*Exercise requirements:* With the images excluded, set down every line of the listing below exactly.
── Available data ──
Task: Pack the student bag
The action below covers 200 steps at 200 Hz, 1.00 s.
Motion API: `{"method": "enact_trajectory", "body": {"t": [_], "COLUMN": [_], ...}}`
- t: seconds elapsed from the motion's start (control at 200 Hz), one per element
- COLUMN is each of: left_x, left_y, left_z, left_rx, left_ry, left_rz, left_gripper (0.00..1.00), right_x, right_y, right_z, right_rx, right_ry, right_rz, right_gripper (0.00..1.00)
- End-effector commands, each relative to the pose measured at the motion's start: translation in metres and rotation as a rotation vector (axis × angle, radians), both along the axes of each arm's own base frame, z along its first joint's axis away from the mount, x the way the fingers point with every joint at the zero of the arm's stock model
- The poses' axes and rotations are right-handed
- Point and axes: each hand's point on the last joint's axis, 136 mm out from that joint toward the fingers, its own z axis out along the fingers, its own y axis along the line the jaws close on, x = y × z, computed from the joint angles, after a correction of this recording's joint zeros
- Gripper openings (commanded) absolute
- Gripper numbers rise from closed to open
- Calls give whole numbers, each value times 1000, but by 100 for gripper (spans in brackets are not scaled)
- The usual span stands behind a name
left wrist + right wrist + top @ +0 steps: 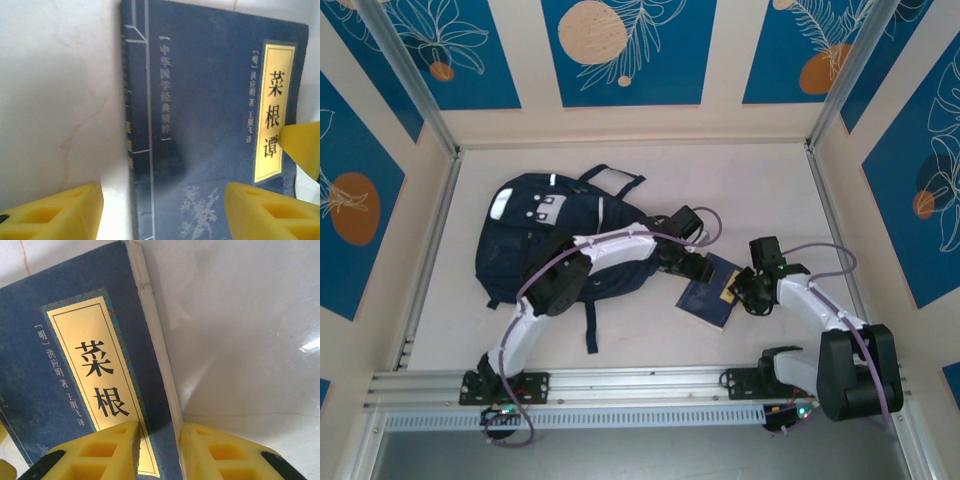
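Observation:
The student bag (550,240), dark navy with a light patch, lies flat at the left centre of the table. A dark blue book (708,292) with a yellow title label lies just right of it. My left gripper (162,200) hovers open over the book (210,125), one yellow finger (65,210) past the spine over bare table, the other above the cover. My right gripper (159,432) is shut on the book (65,370) at its page edge, with one pad on the cover and the other against the pages. In the top view my left gripper (692,262) and my right gripper (740,290) flank the book.
White marble-look table (760,190) is ringed by patterned walls with metal corner posts (830,110). An aluminium rail (640,385) carries the arm bases at the near edge. A bag strap (590,330) trails toward the rail.

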Motion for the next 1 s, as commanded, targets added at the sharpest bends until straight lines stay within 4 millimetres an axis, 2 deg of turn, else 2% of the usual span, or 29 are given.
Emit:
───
*Response area:*
Task: Pack the student bag
The action below covers 200 steps at 200 Hz, 1.00 s.
Motion API: `{"method": "enact_trajectory", "body": {"t": [_], "COLUMN": [_], ...}}`
- t: seconds elapsed from the motion's start (control at 200 Hz), one per element
- COLUMN is each of: left_x, left_y, left_z, left_rx, left_ry, left_rz, left_gripper (0.00..1.00), right_x, right_y, right_z, right_rx, right_ry, right_rz, right_gripper (0.00..1.00)
- End-effector commands, each relative to the pose measured at the motion's start: translation in metres and rotation as a rotation vector (axis × angle, radians), both along the axes of each arm's own base frame, z along its first joint's axis away from the mount, x the way the fingers point with every joint at the zero of the arm's stock model
- The poses' axes and rotations are right-handed
- Point and axes: each hand's point on the last joint's axis, 136 mm out from that joint toward the fingers, its own z axis out along the fingers, its own y axis along the line the jaws close on, x = y × z, computed from the joint angles, after a correction of this recording's joint zeros
- Gripper openings (commanded) absolute
- Gripper numbers rise from closed to open
- Calls give whole numbers, each value times 1000, but by 100 for gripper (spans in brackets are not scaled)
- The usual span stands behind a name
left wrist + right wrist + top @ +0 steps: 
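Observation:
The student bag (550,240), dark navy with a light patch, lies flat at the left centre of the table. A dark blue book (708,292) with a yellow title label lies just right of it. My left gripper (162,200) hovers open over the book (210,125), one yellow finger (65,210) past the spine over bare table, the other above the cover. My right gripper (159,432) is shut on the book (65,370) at its page edge, with one pad on the cover and the other against the pages. In the top view my left gripper (692,262) and my right gripper (740,290) flank the book.
White marble-look table (760,190) is ringed by patterned walls with metal corner posts (830,110). An aluminium rail (640,385) carries the arm bases at the near edge. A bag strap (590,330) trails toward the rail.
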
Motion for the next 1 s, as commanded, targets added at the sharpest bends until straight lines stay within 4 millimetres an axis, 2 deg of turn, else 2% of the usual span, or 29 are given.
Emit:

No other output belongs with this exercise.